Activity> Look through the lines below for the word "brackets", and copy every line that has it.

Records for the exercise>
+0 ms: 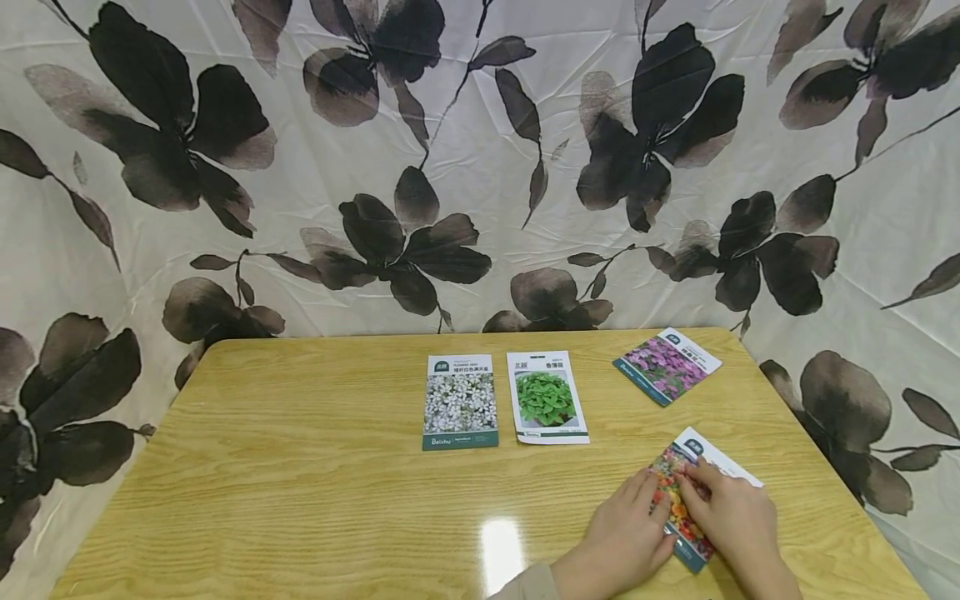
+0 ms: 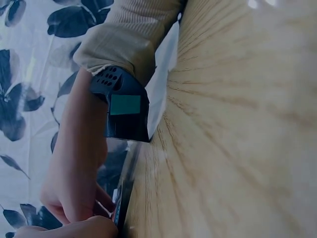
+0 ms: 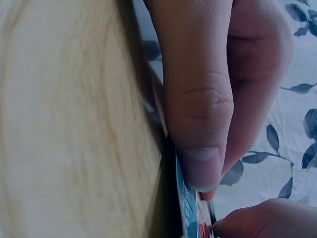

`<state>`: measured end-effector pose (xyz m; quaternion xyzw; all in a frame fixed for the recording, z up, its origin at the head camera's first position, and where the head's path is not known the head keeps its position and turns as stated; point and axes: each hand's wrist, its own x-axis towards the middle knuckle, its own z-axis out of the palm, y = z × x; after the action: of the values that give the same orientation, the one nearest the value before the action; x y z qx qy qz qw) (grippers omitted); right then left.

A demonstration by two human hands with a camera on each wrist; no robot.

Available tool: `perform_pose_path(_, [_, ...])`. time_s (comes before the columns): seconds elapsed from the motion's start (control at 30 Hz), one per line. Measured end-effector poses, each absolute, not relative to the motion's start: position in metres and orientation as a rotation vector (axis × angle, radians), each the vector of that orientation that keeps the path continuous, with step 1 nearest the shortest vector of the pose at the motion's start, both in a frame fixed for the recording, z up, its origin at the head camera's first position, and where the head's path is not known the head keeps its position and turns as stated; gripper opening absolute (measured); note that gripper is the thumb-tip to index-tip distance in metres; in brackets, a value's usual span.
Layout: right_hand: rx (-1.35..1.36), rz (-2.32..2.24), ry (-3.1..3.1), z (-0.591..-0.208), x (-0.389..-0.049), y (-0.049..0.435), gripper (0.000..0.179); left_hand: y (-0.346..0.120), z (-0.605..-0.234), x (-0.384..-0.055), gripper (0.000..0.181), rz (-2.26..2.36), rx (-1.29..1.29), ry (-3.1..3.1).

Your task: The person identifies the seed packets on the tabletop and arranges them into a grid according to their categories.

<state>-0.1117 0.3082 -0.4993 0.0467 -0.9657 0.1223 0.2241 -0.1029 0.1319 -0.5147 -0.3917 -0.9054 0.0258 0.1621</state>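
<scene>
A seed packet [image 1: 684, 512] with red and orange flowers lies slantwise at the front right of the table, low over the wood. My left hand [image 1: 621, 529] holds its left edge, fingers over the picture and thumb by the lower side. From the right, my right hand [image 1: 738, 512] grips the same packet, its fingers bent over the face. The right wrist view shows the right thumb [image 3: 200, 163] pressed against the packet's blue-green end [image 3: 185, 203], near the left hand [image 3: 267, 218]. The left wrist view shows only a dark sliver of packet [image 2: 119, 208].
Behind the hands lies a purple-flower packet [image 1: 667, 367], turned askew. A green-leaf packet [image 1: 550, 396] and a white-flower packet [image 1: 461, 404] lie side by side at the table's back middle. A floral cloth [image 1: 465, 125] hangs behind the wooden table [image 1: 300, 467].
</scene>
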Motion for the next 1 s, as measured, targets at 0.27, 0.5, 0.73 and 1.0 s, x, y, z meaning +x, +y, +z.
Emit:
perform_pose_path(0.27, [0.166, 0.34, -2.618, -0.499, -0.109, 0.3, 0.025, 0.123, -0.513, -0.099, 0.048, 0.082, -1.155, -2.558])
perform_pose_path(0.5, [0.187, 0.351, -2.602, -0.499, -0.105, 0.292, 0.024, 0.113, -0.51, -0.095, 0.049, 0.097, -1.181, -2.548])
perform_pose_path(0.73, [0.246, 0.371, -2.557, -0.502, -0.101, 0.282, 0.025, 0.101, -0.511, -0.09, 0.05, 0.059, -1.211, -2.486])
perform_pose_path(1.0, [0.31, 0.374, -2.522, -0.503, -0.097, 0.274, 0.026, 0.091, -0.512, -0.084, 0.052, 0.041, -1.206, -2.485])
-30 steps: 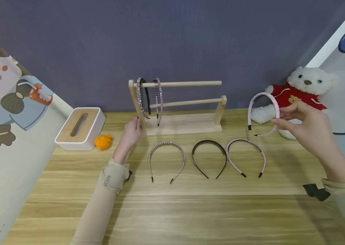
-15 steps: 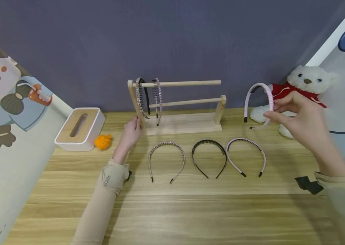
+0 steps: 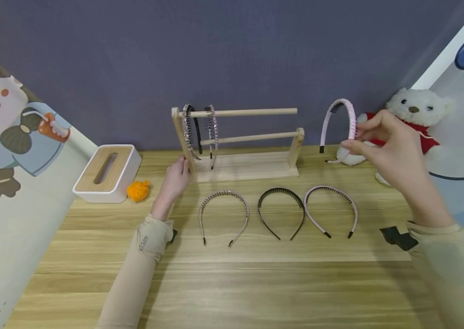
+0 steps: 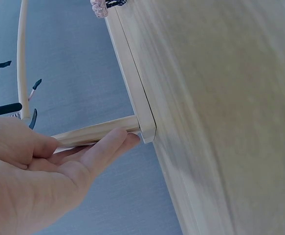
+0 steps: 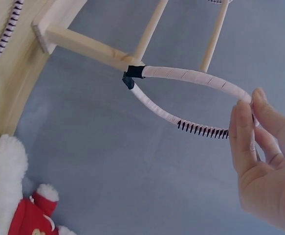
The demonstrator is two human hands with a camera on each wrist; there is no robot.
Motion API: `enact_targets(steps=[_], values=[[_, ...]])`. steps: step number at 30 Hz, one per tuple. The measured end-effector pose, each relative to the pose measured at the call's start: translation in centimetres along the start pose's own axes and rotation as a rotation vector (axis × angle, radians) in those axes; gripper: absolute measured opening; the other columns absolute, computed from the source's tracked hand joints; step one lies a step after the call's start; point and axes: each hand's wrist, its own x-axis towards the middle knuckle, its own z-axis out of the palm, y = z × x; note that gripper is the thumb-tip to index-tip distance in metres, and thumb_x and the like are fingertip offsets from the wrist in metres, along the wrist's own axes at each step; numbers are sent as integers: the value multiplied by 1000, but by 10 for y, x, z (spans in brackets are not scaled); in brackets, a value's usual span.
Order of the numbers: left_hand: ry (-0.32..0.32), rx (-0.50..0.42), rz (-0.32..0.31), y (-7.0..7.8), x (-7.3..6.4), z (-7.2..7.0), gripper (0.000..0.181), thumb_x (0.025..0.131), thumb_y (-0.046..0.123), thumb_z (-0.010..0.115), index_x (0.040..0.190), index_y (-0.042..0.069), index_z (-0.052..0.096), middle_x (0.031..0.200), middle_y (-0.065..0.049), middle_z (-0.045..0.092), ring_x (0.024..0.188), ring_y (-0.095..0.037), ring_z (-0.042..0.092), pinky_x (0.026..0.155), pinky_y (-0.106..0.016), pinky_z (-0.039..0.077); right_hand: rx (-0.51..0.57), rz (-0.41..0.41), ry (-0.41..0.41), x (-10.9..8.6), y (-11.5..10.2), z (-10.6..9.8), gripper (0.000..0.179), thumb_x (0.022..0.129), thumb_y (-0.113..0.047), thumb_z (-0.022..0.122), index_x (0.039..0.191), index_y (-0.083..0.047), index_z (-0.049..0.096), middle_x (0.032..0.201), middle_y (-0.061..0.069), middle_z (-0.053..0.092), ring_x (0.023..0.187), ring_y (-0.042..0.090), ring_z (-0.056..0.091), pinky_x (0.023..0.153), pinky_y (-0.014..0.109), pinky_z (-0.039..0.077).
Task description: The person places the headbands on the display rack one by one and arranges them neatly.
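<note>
My right hand [image 3: 396,155] pinches a pink wrapped headband [image 3: 352,116] in the air, right of a two-bar wooden rack [image 3: 248,167]. Black tips and a row of comb teeth show on this headband in the right wrist view. My left hand [image 3: 176,178] grips the rack's left upright [image 4: 96,131], thumb on one side and fingers on the other. At the rack's left end hang a sparkly dark headband [image 3: 186,130] and a pinkish beaded one [image 3: 214,123]. On the table before the rack lie a beaded headband [image 3: 224,192], a black one [image 3: 280,189] and a pink one [image 3: 327,187].
A white teddy bear [image 3: 417,107] in a red top sits at the back right, behind my right hand. To the left stand a tissue box [image 3: 88,171] with a wooden lid and an orange pom-pom [image 3: 138,190]. A dark wall [image 3: 232,55] rises behind the rack.
My right hand has moved left and upward with the pink headband, closer to the rack's right end. The left hand has stayed on the upright.
</note>
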Motion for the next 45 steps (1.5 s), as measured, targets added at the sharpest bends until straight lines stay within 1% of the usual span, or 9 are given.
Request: enact_targets(steps=[4,9,12,16,23,27,32,35,45], values=[[-2,2,5,0,0,-1,35,118,12,32,126,-11,57,97,-25,63,80,-37,58,73,-51,51,20,-20,4,4,-5,5,43,80,12,89,112,8,62,98,-23,66,82,-8,66,69,8,46],[-8,-2,-1,0,0,-1,36,118,12,32,128,-11,57,98,-26,63,79,-36,57,71,-50,50,-4,-30,0,8,-13,11,41,82,7,90,113,6,64,94,-24,65,80,-8,65,64,12,43],[-11,-4,-7,-1,1,-1,35,118,13,33,127,-10,57,98,-26,64,78,-34,57,69,-47,50,-13,-58,2,10,-17,14,40,82,7,90,112,6,64,95,-24,65,80,-7,65,65,13,42],[-9,-3,-4,-2,1,0,35,118,14,32,126,-9,57,97,-24,63,75,-32,55,66,-44,48,0,-93,6,14,-22,20,39,83,7,90,112,6,64,98,-22,65,82,-6,66,68,13,44],[-10,-7,-14,0,0,0,34,118,13,33,125,-8,58,93,-20,61,75,-30,54,66,-42,48,3,-81,7,19,-29,30,37,84,5,90,110,6,64,92,-26,65,80,-10,64,81,17,41],[-16,-25,-20,1,0,-1,34,118,13,33,126,-9,57,92,-18,59,72,-27,51,63,-38,46,10,-92,1,21,-33,34,37,85,4,89,111,6,63,93,-19,68,81,-9,65,82,16,42],[-17,-34,-17,1,0,-2,34,118,12,33,126,-10,57,90,-17,59,70,-25,49,61,-36,44,11,-129,-8,26,-35,41,34,87,4,88,110,6,63,97,-3,73,82,-8,65,72,17,43],[-17,-32,-17,1,0,-2,34,118,12,34,126,-10,58,91,-18,59,70,-25,50,61,-36,44,15,-153,-13,28,-36,46,34,87,5,87,110,7,63,100,5,73,83,-8,65,70,17,44],[-14,-32,-22,3,-1,-2,37,118,12,33,133,-12,57,97,-25,62,75,-29,54,64,-39,47,105,-171,-16,37,-40,61,36,86,5,88,111,8,62,99,2,72,82,-5,67,73,15,48]])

Result for this exercise>
Available tool: `perform_pose_path(_, [_, ...])`. time_s (comes before the columns): seconds elapsed from the motion's start (control at 30 Hz), one per line. Measured end-effector poses, each absolute, not relative to the motion's start: position in metres and orientation as a rotation vector (axis × angle, radians), each the vector of that orientation that keeps the path continuous, with step 1 nearest the shortest vector of the pose at the motion's start, both in a frame fixed for the recording, z up, its origin at the head camera's first position, and where the head's path is not known the head keeps its position and turns as stated; gripper opening absolute (measured); note that gripper is the thumb-tip to index-tip distance in metres; in brackets, a value's usual span.
Motion API: `enact_targets(steps=[_], values=[[_, ...]])`. steps: step number at 30 Hz, one per tuple. The measured end-effector pose, each relative to the pose measured at the call's start: translation in centimetres along the start pose's own axes and rotation as a rotation vector (axis × angle, radians) in those axes; gripper: absolute measured opening; the other columns absolute, computed from the source's tracked hand joints; step one lies a step after the call's start; point and axes: each hand's wrist, its own x-axis towards the middle knuckle, its own z-axis out of the palm, y = z × x; note that gripper is the thumb-tip to index-tip distance in metres, and thumb_x and the like are fingertip offsets from the wrist in metres, along the wrist's own axes at each step; numbers are sent as integers: the value multiplied by 1000, but by 10 for y, x, z (spans in brackets are not scaled); in brackets, a value's usual span.

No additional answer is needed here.